Reducing the burden of disease in developing countries is central to global economic development and security.1,2,3 Combatting infectious disease is crucial to improving prospects for the poor and preventing the rapid spread of infections in an interdependent world. The outbreak of SARS in the spring of 2003 led to a major rethinking of our preparedness to fight infectious diseases domestically.4 Less appreciated is the link between global and domestic control of infectious diseases and the role that individual countries can play in combatting infectious diseases worldwide through control and research. 

In this article we provide the rationale for an accelerated program for infectious disease research. We first review the role scientific research has played in the historic rates of decline in infectious disease mortality during the 20th century. We identify current infectious disease priorities and research gaps. Next we discuss the economic benefits of disease control, including the likely benefits of accelerated research. Finally, we provide the broad contours of an accelerated Canadian response to global infectious diseases.

## The contribution of scientific research

The 20th century saw extraordinary declines in premature mortality in both developed and developing countries.

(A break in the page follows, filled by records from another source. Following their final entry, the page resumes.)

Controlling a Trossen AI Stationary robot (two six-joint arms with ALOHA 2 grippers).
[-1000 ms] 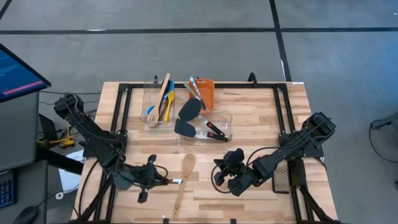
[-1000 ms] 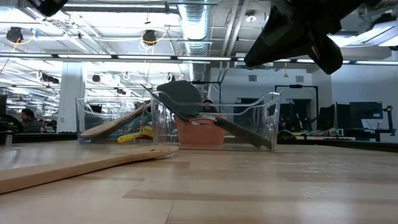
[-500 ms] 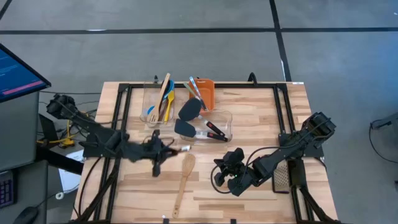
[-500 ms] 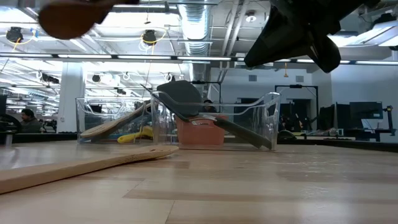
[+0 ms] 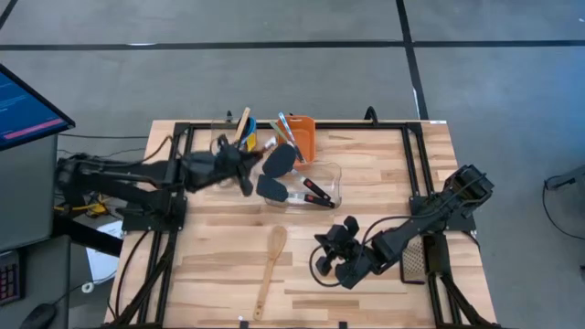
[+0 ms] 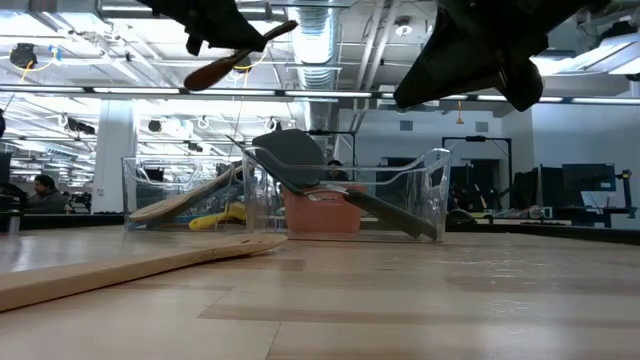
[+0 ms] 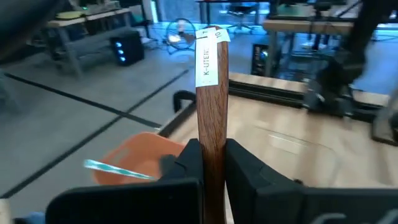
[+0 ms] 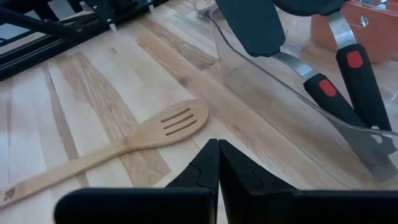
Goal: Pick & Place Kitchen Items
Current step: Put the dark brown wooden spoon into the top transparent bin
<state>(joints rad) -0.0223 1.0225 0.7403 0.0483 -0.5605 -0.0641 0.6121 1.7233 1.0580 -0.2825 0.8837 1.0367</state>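
Note:
My left gripper (image 5: 242,166) hovers over the left clear tub (image 5: 219,174), shut on a dark wooden spoon (image 6: 235,58) whose labelled handle end (image 7: 210,46) juts out ahead of the fingers. That tub holds wooden, blue and yellow utensils (image 5: 239,146). The right clear tub (image 5: 331,181) holds black turners (image 5: 279,163). A slotted wooden spoon (image 5: 268,270) lies flat on the table. My right gripper (image 5: 322,263) is shut and hangs just right of it, touching nothing; its tips (image 8: 217,155) show near the slotted head (image 8: 180,121). My left gripper pinches the wooden spoon's handle (image 7: 211,140) between its two fingers (image 7: 245,168). They come nearly level from the table's left and lie along the handle. The spoon is lifted clear above the tub, tilted, with its bowl (image 6: 205,75) lower than the handle end.
An orange bin (image 5: 304,137) with utensils stands at the far edge behind the tubs. A mesh object (image 5: 414,260) lies under the right arm. Black frame rails (image 5: 174,183) run along both table sides. Bare wood stretches along the near edge.
My left gripper has swung from the table's near left up and toward the far edge, turning as it went. It has carried the wooden spoon over the left tub. The slotted spoon and my right gripper have stayed in place.

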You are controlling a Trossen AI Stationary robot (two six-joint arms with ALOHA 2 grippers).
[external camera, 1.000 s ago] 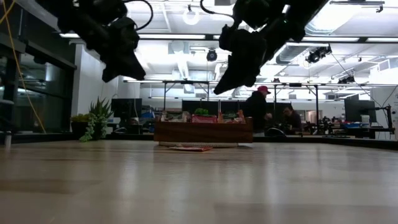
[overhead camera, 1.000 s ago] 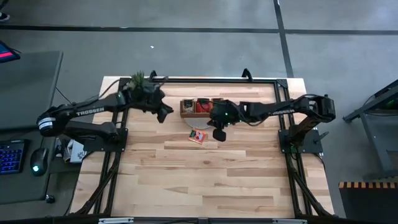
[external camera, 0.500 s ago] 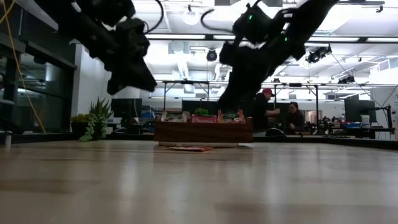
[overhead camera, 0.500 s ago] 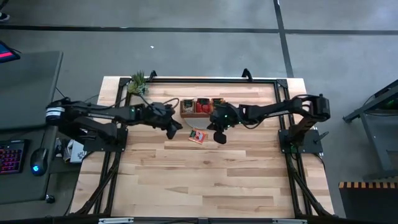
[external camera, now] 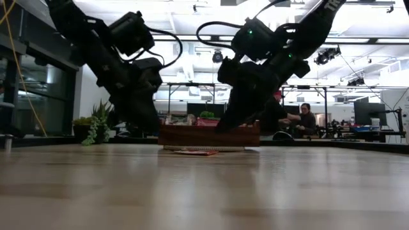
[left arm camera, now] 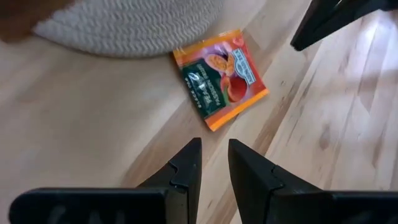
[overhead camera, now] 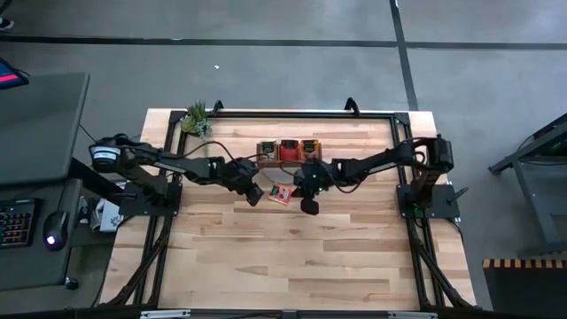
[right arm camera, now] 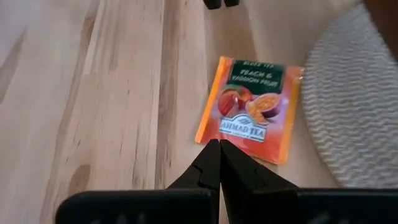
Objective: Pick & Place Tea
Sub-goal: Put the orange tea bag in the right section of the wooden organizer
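Left claw (left arm camera: 213, 163): fingers sitting slightly apart, gripping nothing, hovering near an orange tea sachet (left arm camera: 219, 78). Right claw (right arm camera: 219, 163): fingers pressed together, empty, pointing at the same sachet from the opposite side. Wrist views are showing the label print and a woven mat (right arm camera: 342, 99) touching the sachet; the high view is not resolving these. Wooden tray (overhead camera: 288, 151): standing on the counter (overhead camera: 292, 257) behind the sachet, holding more sachets.
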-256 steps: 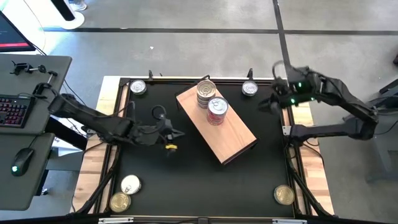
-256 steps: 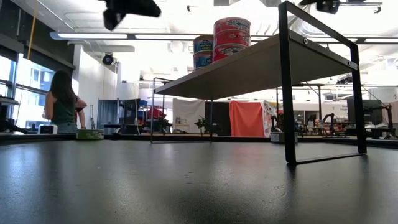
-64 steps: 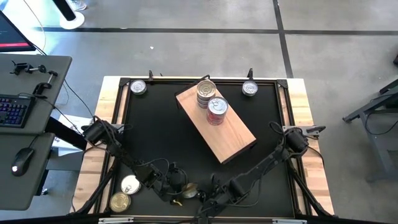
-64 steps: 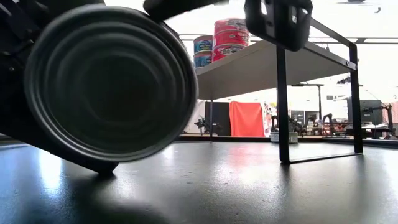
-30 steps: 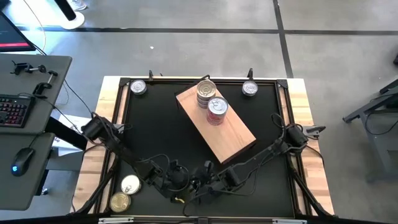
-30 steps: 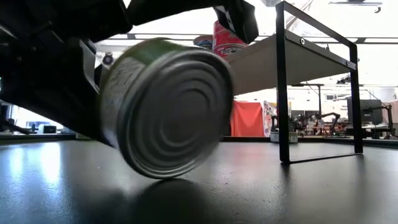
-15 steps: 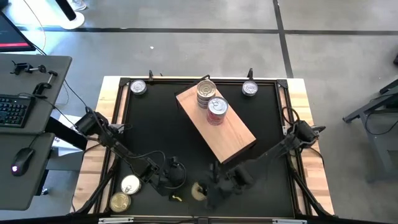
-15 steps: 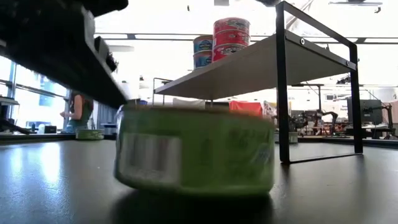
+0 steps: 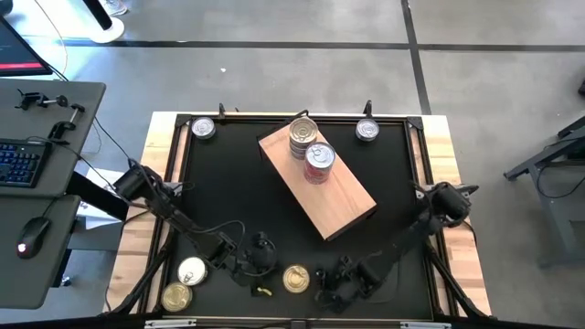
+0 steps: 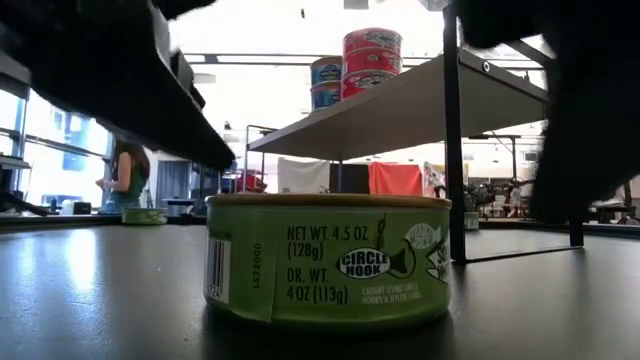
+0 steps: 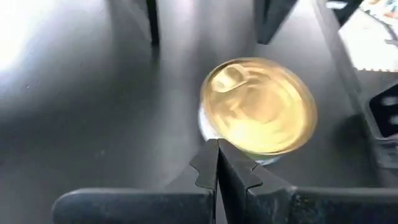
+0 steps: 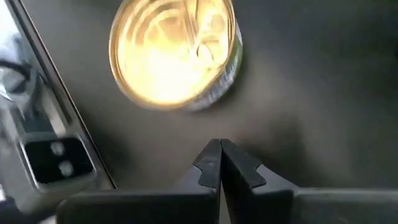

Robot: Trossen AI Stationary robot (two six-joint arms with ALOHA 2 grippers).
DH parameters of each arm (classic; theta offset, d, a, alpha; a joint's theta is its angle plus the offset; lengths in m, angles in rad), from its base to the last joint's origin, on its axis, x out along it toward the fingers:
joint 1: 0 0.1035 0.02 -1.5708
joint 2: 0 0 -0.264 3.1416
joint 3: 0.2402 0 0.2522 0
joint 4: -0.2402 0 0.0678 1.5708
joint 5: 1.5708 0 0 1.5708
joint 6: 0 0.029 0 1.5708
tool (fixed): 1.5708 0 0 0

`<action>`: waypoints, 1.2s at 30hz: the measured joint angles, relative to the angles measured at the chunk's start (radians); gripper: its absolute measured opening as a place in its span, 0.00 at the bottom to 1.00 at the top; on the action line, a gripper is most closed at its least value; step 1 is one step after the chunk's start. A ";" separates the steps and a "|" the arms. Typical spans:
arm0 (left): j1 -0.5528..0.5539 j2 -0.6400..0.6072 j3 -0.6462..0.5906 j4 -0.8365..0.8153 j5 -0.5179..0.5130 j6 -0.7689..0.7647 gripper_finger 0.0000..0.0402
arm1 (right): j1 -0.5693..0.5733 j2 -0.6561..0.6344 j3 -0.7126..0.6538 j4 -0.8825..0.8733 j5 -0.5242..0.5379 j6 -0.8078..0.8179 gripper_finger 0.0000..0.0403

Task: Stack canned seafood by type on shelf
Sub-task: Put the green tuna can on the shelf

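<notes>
The green-labelled tin [image 9: 296, 279] stands upright on the black table [image 9: 219, 201], near its front edge, gold pull-tab lid up. In the low view its side label [image 10: 330, 265] reads "CIRCLE HOOK", with net weight printed beside it.

The left gripper [image 9: 259, 262] sits low, just beside this tin on its left. Its fingers [image 11: 214, 165] are pressed together with nothing between them. The right gripper [image 9: 327, 279] sits just beside the tin on its right. Its fingers [image 12: 217, 163] are also pressed together and hold nothing. Neither gripper touches the tin in the wrist views.

The shelf [image 9: 343, 196], a light-brown wooden board on a dark metal frame, stands diagonally at the table's centre. It carries two stacks at its far end:
- a stack of silver-lidded tins [image 9: 303, 135] with blue labels in the low view;
- a stack of red-labelled tins [image 9: 319, 162] just beside it.

The exact count per stack cannot be told.

Loose tins on the table:
- one silver-lidded tin [image 9: 202, 128] at the far left corner;
- one silver-lidded tin [image 9: 366, 131] at the far right corner;
- one pale-lidded tin [image 9: 192, 270] near the front left corner;
- one gold-lidded tin [image 9: 176, 296] just beside it, at the front left corner.
</notes>
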 joint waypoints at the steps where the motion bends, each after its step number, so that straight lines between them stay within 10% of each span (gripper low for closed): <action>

Advances in science contributed greatly to reductions in infectious disease through better control over vaccine-preventable disease, advances in antibiotic therapies and their delivery, promising new diagnostic technologies and, to a more limited extent, new technologies to fight diseases at the molecular level.

In 1900 life expectancy at birth in developed countries was about 40 years and, in most developing countries, below 20 years. By 2000, life expectancy had nearly doubled in Canada and had tripled (or more) in developing countries.5 Much of these gains occurred in recent decades: between 1960 and 1995 alone, life expectancy in low-income countries improved by 22 years, as opposed to 9 years in developed countries. As a global average, the under-five mortality rate declined from 16% in the 1960s to 8% in the 1990s.6 Whereas some have attributed these gains to economic growth, overall the magnitude and rate of decline in premature mortality in both developed and developing countries in recent years have been much greater than can be directly accounted for by growth in income levels.7,8,9,10 These gains have been more rapid than the equivalent decline in mortality that occurred in the developed world during the late 19th and early 20th centuries and have affected the lives of far more people.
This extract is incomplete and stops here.